Implement document type

It would be handy to have Document type also. We should be able to know "this is html document" but we should also know if it is cover.xhtml, nav.xhtml or just another chapter.

Increase version to 0.15

Load navigation document

When reading an EPUB file, if the NCX file is not present the TOC structure should be obtained by parsing the NAV document instead.

Plugin which cleans content with Tidy HTML

We need standard plugin which will use tidy to clean chapter content before they are saved in EPUB.

standard tidy
https://github.com/w3c/tidy-html5

Implement API to add files which are not present in the manifest

There is a need to add files which are not present in the manifest (for instance - iTunesMetadata.plist, META-INF/com.apple.ibooks.display-options.xml).

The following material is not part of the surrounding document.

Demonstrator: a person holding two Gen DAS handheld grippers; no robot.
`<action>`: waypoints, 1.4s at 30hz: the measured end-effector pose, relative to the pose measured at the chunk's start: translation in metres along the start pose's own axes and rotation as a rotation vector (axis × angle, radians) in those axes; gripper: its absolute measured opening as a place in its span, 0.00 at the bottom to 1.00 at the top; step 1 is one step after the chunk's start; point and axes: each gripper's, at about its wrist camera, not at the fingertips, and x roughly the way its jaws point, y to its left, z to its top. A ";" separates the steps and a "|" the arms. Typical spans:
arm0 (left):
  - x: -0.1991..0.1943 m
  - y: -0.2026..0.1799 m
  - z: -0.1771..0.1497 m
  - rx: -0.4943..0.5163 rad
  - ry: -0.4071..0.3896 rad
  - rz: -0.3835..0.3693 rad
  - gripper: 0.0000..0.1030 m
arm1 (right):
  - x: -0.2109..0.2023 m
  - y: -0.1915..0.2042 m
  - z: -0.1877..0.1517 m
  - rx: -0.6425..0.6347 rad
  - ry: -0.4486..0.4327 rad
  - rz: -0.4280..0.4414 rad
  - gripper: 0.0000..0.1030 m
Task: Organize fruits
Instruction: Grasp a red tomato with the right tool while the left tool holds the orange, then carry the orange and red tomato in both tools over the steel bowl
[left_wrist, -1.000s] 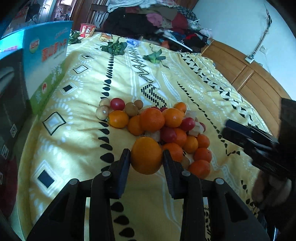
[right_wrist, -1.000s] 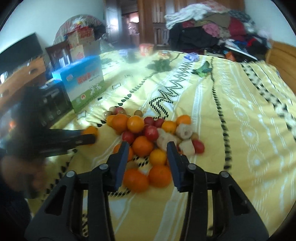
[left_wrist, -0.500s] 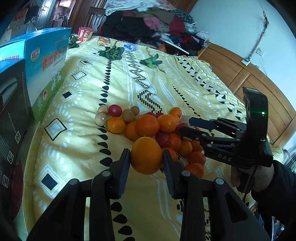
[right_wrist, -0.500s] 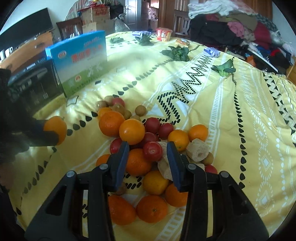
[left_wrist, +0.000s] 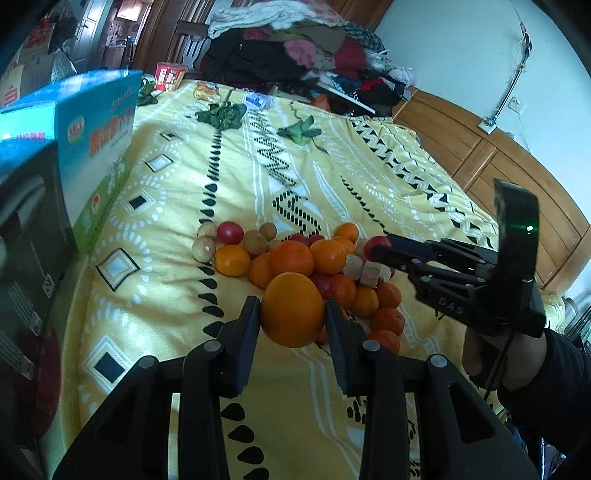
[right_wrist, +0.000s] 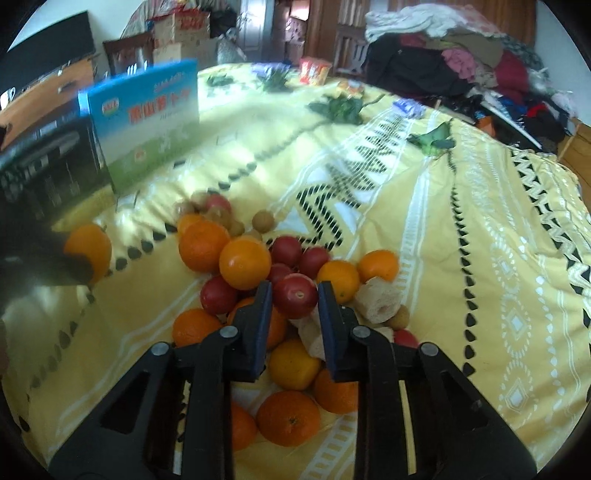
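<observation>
Moved: right gripper (right_wrist: 294, 297) has come forward into the fruit pile (left_wrist: 325, 266), and its jaws have just been closing, with a red fruit (right_wrist: 295, 301) between them.
Left gripper (left_wrist: 291, 314): squeezes one big orange (left_wrist: 293, 309), held up just in front of the pile.
Right gripper now: closed tight on the one red fruit, on top of the pile.
Pile: lies on the yellow blanket (left_wrist: 177, 295); many oranges, some red fruits, a few small brown ones; I cannot count them all.
Boxes: one blue box (left_wrist: 92, 147) and one black box (left_wrist: 26, 240) on the left.
</observation>
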 end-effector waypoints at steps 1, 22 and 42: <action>-0.006 0.000 0.002 0.002 -0.012 0.000 0.35 | -0.007 0.001 0.004 0.008 -0.016 0.002 0.25; -0.273 0.135 -0.025 -0.216 -0.334 0.359 0.35 | -0.093 0.230 0.126 -0.109 -0.259 0.430 0.25; -0.308 0.242 -0.102 -0.439 -0.223 0.489 0.35 | -0.042 0.379 0.087 -0.219 0.027 0.614 0.25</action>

Probably have it as it is right now but have argument .add_item(item, manifest=False).

Read linear flag from spine structure

Read and store linear value from spine structure.

Do not create new title tag in chapter if it already exists

When creating chapter content we do two things. We copy old tags from the original document and we also add new title tag. We should not add new tag if it already exists. But also, we should not set empty title (if it is not defined) if it already exists.

Add sample files

Add some basic sample files. Something to show how to use EbookLib library.

Use six package for Python2/Python3 compatibility

Just use six package to make it work better on Python2/Python3.